** Brief **
An unchanged copy of every record below, without pictures, is the goal.
--- Extracted material ---
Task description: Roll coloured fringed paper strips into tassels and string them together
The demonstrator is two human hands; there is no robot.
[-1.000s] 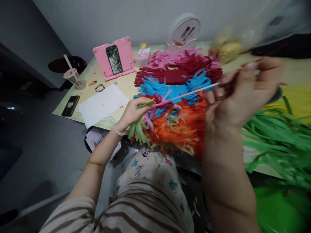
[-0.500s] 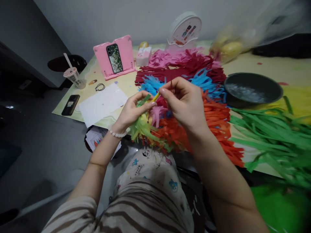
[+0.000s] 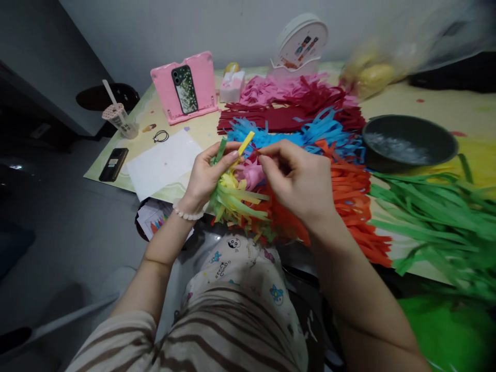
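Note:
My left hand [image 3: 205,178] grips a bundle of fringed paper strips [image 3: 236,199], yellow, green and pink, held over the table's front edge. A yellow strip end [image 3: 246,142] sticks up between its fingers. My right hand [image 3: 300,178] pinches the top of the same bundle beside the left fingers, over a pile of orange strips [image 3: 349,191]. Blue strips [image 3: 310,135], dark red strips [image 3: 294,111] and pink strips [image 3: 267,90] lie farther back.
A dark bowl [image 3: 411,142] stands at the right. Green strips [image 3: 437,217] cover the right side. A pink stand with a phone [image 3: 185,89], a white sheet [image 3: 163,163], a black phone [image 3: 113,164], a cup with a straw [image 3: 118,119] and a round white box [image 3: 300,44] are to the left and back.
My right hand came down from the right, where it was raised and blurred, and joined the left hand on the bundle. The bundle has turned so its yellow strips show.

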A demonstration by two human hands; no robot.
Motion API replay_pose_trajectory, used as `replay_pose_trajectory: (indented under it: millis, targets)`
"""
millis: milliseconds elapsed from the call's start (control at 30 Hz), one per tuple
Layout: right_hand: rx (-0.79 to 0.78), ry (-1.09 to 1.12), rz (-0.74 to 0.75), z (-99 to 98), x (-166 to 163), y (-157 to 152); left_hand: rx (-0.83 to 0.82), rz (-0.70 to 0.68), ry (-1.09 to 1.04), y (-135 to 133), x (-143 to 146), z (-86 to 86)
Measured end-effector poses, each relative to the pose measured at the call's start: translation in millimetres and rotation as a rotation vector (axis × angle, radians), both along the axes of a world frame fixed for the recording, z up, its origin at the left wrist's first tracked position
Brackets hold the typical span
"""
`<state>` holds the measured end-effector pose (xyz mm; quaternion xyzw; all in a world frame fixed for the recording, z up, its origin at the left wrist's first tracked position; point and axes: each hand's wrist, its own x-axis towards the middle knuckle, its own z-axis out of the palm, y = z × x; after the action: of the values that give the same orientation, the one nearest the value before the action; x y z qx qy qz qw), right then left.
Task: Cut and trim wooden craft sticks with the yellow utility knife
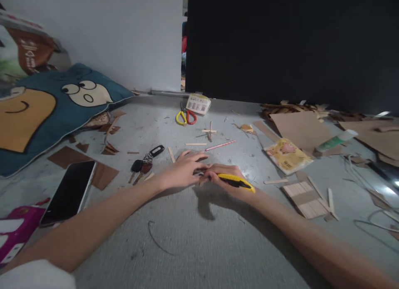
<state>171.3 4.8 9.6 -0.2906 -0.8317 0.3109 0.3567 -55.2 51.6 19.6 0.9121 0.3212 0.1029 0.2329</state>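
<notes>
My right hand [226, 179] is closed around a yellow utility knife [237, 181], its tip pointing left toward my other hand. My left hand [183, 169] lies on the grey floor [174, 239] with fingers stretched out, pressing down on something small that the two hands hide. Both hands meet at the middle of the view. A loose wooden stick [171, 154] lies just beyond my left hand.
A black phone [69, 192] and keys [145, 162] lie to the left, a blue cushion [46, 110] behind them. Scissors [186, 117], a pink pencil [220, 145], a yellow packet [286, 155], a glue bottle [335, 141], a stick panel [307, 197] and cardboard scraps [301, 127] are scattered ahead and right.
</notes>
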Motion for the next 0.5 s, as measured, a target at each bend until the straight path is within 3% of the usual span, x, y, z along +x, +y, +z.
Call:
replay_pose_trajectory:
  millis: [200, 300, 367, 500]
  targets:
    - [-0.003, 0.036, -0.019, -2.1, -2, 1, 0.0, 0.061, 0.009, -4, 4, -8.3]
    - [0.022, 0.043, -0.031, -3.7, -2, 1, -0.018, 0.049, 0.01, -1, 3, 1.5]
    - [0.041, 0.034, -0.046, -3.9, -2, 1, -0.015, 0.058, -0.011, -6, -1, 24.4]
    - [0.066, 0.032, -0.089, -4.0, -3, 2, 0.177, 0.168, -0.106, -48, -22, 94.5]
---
** Response for this exercise **
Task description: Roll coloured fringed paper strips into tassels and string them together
The demonstrator is two human hands; there is no robot.
[-1.000s] 
[-0.500s] 
[+0.000s] 
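Note:
My left hand [image 3: 205,178] grips a bundle of fringed paper strips [image 3: 236,199], yellow, green and pink, held over the table's front edge. A yellow strip end [image 3: 246,142] sticks up between its fingers. My right hand [image 3: 300,178] pinches the top of the same bundle beside the left fingers, over a pile of orange strips [image 3: 349,191]. Blue strips [image 3: 310,135], dark red strips [image 3: 294,111] and pink strips [image 3: 267,90] lie farther back.
A dark bowl [image 3: 411,142] stands at the right. Green strips [image 3: 437,217] cover the right side. A pink stand with a phone [image 3: 185,89], a white sheet [image 3: 163,163], a black phone [image 3: 113,164], a cup with a straw [image 3: 118,119] and a round white box [image 3: 300,44] are to the left and back.
My right hand came down from the right, where it was raised and blurred, and joined the left hand on the bundle. The bundle has turned so its yellow strips show.
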
A demonstration by two human hands; no robot.
Motion API replay_pose_trajectory, used as `replay_pose_trajectory: (indented under it: millis, targets)`
"""
millis: milliseconds elapsed from the call's start (control at 30 Hz), one per tuple
Layout: right_hand: rx (-0.79 to 0.78), ry (-1.09 to 1.12), rz (-0.74 to 0.75), z (-99 to 98), x (-166 to 163), y (-157 to 152); left_hand: rx (-0.83 to 0.82), rz (-0.70 to 0.68), ry (-1.09 to 1.04), y (-135 to 133), x (-143 to 146), z (-86 to 86)
Measured end-effector poses, each relative to the pose measured at the call's start: translation in millimetres and rotation as a rotation vector (axis × angle, radians), both along the axes of a world frame fixed for the recording, z up, its origin at the left wrist's first tracked position
Brackets hold the typical span
"""
`<state>` holds the measured end-effector pose (xyz mm; quaternion xyzw; all in a world frame fixed for the recording, z up, its origin at the left wrist's first tracked position; point and axes: each hand's wrist, its own x-axis towards the middle knuckle, its own z-axis out of the palm, y = z × x; after the action: of the values that give the same orientation, the one nearest the value before the action; x y z qx qy qz qw), right then left.
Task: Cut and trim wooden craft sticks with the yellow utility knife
<state>171.3 4.8 9.6 -0.2906 -0.8317 0.3109 0.3567 -55.2 51.6 19.6 0.9121 0.3212 0.1029 0.2329</state>
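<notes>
My right hand [226, 179] is closed around a yellow utility knife [237, 181], its tip pointing left toward my other hand. My left hand [183, 169] lies on the grey floor [174, 239] with fingers stretched out, pressing down on something small that the two hands hide. Both hands meet at the middle of the view. A loose wooden stick [171, 154] lies just beyond my left hand.
A black phone [69, 192] and keys [145, 162] lie to the left, a blue cushion [46, 110] behind them. Scissors [186, 117], a pink pencil [220, 145], a yellow packet [286, 155], a glue bottle [335, 141], a stick panel [307, 197] and cardboard scraps [301, 127] are scattered ahead and right.
</notes>
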Motion for the next 0.5 s, as measured, a target at each bend until the straight path is within 3% of the usual span, x, y, z along +x, +y, +z.
Call:
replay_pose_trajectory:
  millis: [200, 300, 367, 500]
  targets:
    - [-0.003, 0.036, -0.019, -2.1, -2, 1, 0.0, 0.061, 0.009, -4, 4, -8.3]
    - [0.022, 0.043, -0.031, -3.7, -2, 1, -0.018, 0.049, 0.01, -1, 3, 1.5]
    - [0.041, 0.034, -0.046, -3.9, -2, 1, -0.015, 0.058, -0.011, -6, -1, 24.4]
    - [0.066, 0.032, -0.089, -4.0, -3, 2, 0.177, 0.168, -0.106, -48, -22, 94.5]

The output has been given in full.